> [Exercise aim]:
Lines to restate from the data below: from the one containing "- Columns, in" to the one containing "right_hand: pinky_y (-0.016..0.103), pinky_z", both included. Give them again exactly, and only them.

> [Provided data]:
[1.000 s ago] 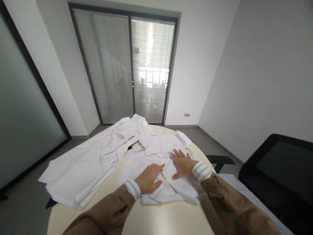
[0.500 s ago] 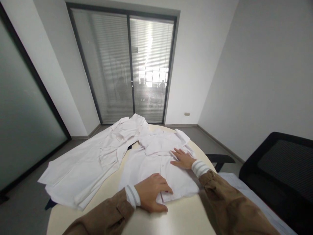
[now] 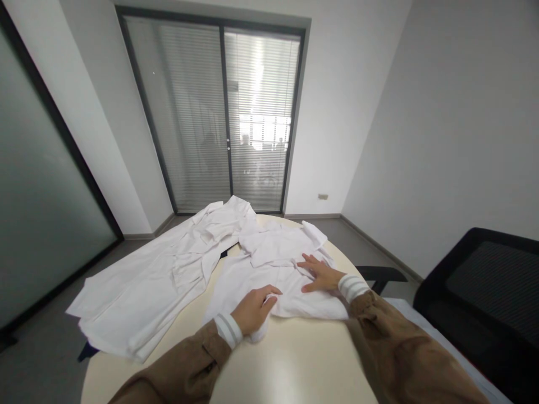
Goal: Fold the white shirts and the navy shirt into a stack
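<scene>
Far left: frosted panel (image 3: 46, 168) in a dark frame. Next, white clothes (image 3: 147, 286), loosely layered, running from the desk's far edge toward the near left and hanging over its left side. A bit of dark cloth (image 3: 87, 352) pokes out under their near end. Behind, a glass door (image 3: 225, 112), blinds down.

Desk (image 3: 290, 365): cream, rounded, bare at the near side. Left hand (image 3: 252, 310): at the near edge of the white shirt (image 3: 295, 304), left of its middle. Fingers curled, thumb close to the index, cloth pinched and bunched between them. Brown sleeve, striped cuff.

Shirt: center to right on the desk, far end touching the white clothes. Upper part lies as a folded layer over the body; wrinkled between the hands, near edge uneven.

Right hand (image 3: 322, 275): palm down on the shirt's right half, fingers spread, thumb out to the side, nothing gripped. Same sleeve and cuff.

Outlet (image 3: 323, 196) low on the back wall. Far right: black mesh chair (image 3: 480, 292), armrest near the desk edge. Pale cloth (image 3: 400, 306) below the armrest, partly hidden by the right sleeve.
</scene>
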### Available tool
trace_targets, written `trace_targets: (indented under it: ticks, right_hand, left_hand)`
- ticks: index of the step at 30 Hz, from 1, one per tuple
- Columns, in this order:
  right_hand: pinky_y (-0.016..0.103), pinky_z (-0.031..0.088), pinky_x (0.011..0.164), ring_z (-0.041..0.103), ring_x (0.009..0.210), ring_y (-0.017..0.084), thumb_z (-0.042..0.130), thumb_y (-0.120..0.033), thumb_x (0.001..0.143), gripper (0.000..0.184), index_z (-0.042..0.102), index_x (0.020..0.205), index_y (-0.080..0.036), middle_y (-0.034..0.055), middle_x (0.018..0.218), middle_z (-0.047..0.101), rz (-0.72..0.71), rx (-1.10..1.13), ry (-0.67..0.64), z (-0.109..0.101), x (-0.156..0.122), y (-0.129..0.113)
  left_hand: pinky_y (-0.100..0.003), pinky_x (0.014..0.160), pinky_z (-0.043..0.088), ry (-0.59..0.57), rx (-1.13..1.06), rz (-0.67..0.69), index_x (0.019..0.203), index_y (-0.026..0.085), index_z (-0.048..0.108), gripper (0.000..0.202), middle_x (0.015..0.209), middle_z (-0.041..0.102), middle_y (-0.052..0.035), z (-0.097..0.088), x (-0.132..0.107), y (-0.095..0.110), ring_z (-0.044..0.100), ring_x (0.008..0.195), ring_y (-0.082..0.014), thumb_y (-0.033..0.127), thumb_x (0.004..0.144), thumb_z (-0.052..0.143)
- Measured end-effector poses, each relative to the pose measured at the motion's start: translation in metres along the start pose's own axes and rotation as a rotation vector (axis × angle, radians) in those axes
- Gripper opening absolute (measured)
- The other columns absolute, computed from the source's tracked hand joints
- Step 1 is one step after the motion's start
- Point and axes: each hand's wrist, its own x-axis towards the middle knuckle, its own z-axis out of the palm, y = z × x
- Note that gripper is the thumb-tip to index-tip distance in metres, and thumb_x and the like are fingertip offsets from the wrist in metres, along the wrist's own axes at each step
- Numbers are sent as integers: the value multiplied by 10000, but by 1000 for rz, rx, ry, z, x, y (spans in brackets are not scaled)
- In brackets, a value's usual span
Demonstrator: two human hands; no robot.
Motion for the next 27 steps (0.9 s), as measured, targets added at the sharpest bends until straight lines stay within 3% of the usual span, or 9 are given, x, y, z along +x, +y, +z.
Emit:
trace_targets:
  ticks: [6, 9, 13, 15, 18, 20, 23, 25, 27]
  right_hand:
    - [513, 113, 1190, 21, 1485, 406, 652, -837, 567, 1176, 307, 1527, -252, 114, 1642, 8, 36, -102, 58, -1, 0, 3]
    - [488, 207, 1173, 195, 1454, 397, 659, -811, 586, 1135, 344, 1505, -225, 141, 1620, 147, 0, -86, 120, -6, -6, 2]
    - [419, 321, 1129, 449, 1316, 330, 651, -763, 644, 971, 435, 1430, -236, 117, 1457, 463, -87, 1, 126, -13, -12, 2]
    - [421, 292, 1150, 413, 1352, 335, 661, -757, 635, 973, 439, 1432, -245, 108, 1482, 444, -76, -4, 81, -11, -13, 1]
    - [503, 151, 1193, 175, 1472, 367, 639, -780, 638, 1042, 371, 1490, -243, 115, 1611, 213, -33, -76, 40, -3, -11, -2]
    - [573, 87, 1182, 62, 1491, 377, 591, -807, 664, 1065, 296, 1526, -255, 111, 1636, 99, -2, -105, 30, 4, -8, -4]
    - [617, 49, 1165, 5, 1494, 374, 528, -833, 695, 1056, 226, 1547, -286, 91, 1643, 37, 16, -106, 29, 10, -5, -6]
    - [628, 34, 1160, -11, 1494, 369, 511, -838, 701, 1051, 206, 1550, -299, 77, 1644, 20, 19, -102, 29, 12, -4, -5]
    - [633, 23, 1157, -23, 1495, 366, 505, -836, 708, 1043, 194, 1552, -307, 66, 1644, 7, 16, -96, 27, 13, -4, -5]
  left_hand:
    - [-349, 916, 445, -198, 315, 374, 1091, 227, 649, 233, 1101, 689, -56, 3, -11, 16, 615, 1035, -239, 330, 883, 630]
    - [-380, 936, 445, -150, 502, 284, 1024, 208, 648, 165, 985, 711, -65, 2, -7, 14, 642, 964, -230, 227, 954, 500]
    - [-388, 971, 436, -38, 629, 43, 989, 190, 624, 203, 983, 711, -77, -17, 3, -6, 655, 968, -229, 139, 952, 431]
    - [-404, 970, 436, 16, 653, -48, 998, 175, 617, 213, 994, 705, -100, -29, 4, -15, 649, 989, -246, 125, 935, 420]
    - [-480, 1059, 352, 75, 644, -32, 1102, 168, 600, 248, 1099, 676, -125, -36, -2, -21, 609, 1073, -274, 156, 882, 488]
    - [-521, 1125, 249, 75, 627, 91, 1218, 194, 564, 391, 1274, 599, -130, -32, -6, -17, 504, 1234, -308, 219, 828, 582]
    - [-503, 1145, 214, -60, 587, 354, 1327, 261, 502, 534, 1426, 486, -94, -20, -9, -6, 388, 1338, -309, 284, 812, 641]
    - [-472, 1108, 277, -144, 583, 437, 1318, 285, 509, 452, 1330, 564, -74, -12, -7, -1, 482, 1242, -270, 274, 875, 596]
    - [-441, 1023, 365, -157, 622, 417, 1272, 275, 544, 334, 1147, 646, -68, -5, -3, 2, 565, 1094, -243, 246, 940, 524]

> [Exercise output]:
- Columns, in this order:
  right_hand: pinky_y (-0.016..0.103), pinky_z (-0.031..0.088), pinky_x (0.011..0.164), ring_z (-0.041..0.103), ring_x (0.009..0.210), ring_y (-0.017..0.084), thumb_z (-0.042..0.130), thumb_y (-0.120..0.033), thumb_x (0.001..0.143), gripper (0.000..0.184), index_z (-0.042..0.102), index_x (0.020..0.205), index_y (-0.080..0.036), middle_y (-0.034..0.055), middle_x (0.018..0.218), middle_z (-0.047..0.101), rz (-0.72..0.71), rx (-1.10..1.13), ry (-0.67..0.64), z (-0.109..0.101), x (-0.156..0.122), y (-0.129..0.113)

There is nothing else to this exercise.